WandaVision Production Designer Mark Worthington Explains MCU Movie Influences

As the saying goes... 'It's all connected.' The Marvel Cinematic Universe launched its Phase 4 [...]

As the saying goes... "It's all connected." The Marvel Cinematic Universe launched its Phase 4 with WandaVision, a series which started as a sitcom starring two Avengers in different eras of television which has evolved into a reality-bending thriller. For production designer Mark Worthington, WandaVision has been one of the most exciting and ambitious endeavors of an already impressive and diverse resumé. Among the many details packed into the many era-based sets of WandaVision, Worthington was tasked with infusing references and details tied to previous Marvel Studios titles into the show's sets.

"I think the obvious thing is you go back and you look at the films in which Wanda and Vision appear," Worthington told ComicBook.com. Those movies, of course, are Captain America: The Winter Soldier (post-credits scene), Avengers: Age of Ultron, Captain America: Civil War, Avengers: Infinity War, and Avengers: Endgame. "That's where you start because then you're looking at their environments and the logic of their characters and their story arc. So, you're looking at that first. Obviously, you're looking at the details of the world, but again, there was no sort of absolute template for that. We have to work within a visual world, which coincides with the MCU, obviously. But it also has to be distinct, which I think the creatives at Marvel wanted. They don't want this to be a copy of anything they've done. They want it to be adjacent to it. They want it to be in a continuum with it which was great.

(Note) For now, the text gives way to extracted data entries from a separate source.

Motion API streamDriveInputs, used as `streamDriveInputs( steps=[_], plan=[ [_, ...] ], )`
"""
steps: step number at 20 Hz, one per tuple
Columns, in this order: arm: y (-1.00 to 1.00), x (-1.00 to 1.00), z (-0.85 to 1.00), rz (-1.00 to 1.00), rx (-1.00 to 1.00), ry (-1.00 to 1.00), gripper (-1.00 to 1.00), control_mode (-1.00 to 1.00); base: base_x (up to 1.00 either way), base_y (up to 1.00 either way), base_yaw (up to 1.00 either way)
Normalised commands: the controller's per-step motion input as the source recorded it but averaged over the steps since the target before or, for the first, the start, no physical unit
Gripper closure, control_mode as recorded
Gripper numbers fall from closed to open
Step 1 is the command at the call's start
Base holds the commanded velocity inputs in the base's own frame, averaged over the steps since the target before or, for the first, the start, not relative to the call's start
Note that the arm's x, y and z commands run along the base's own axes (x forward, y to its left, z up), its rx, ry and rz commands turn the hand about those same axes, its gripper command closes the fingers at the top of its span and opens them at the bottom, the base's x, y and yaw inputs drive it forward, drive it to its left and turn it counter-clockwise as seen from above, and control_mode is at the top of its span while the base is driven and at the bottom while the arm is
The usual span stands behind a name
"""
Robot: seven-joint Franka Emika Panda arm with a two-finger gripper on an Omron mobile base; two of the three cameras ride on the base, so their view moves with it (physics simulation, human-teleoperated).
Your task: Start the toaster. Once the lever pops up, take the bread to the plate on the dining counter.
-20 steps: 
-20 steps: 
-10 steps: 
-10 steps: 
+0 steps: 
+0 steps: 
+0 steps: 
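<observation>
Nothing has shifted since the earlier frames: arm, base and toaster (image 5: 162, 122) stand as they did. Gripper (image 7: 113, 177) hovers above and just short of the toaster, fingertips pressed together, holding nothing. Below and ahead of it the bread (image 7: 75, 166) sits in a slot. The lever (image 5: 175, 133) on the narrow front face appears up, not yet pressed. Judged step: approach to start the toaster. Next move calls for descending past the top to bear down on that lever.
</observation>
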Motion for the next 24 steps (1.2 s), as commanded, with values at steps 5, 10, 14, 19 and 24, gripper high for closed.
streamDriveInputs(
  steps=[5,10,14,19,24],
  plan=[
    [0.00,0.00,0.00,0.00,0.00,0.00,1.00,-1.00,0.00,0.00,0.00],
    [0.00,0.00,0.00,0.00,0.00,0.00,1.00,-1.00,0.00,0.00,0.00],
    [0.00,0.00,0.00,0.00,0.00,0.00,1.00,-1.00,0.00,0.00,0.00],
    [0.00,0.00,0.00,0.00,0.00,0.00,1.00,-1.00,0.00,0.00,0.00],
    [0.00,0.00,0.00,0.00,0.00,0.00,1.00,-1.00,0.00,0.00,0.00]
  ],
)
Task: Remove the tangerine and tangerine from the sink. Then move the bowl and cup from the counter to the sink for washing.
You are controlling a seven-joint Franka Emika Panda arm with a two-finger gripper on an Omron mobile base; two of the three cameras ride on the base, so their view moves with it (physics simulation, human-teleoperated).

Worthington had already seen all of the Marvel titles from the Infinity Saga which ultimately lead to WandaVision, so he didn't rewatch the franchise as a whole but certainly picked some key moments and details to pay extra attention to. "I looked at maybe half of them again," he explains. " I don't think you want to go back and go, 'Oh, we got to have that detail or that.' You want it in your head while you're thinking about the design for this story, so that some of that is inevitable now. It's in your design DNA because you're really familiar with it."

As for the popular theories of the Infinity Stones (the six gems which powered the almighty Infinity Gauntlet wielded by Thanos) are influencing the sets; color schemes or other details of WandaVision, Worthington is chalking that up to coincidence. "That people are finding that is absolutely valid," he says. "I certainly didn't have it consciously in mind because I'm thinking more about our story, right? That they are finding it is fantastic. The mythology of these sorts of franchises build up over time, within what we consciously do and then what the fans see and then what becomes the mythology about those two things together. And I think that's what makes them fun. So that, it's almost like this Talmudic tradition, right? Where it's a constant reinterpretation of this idea from different points of view, and it's all valid and it's all very interesting."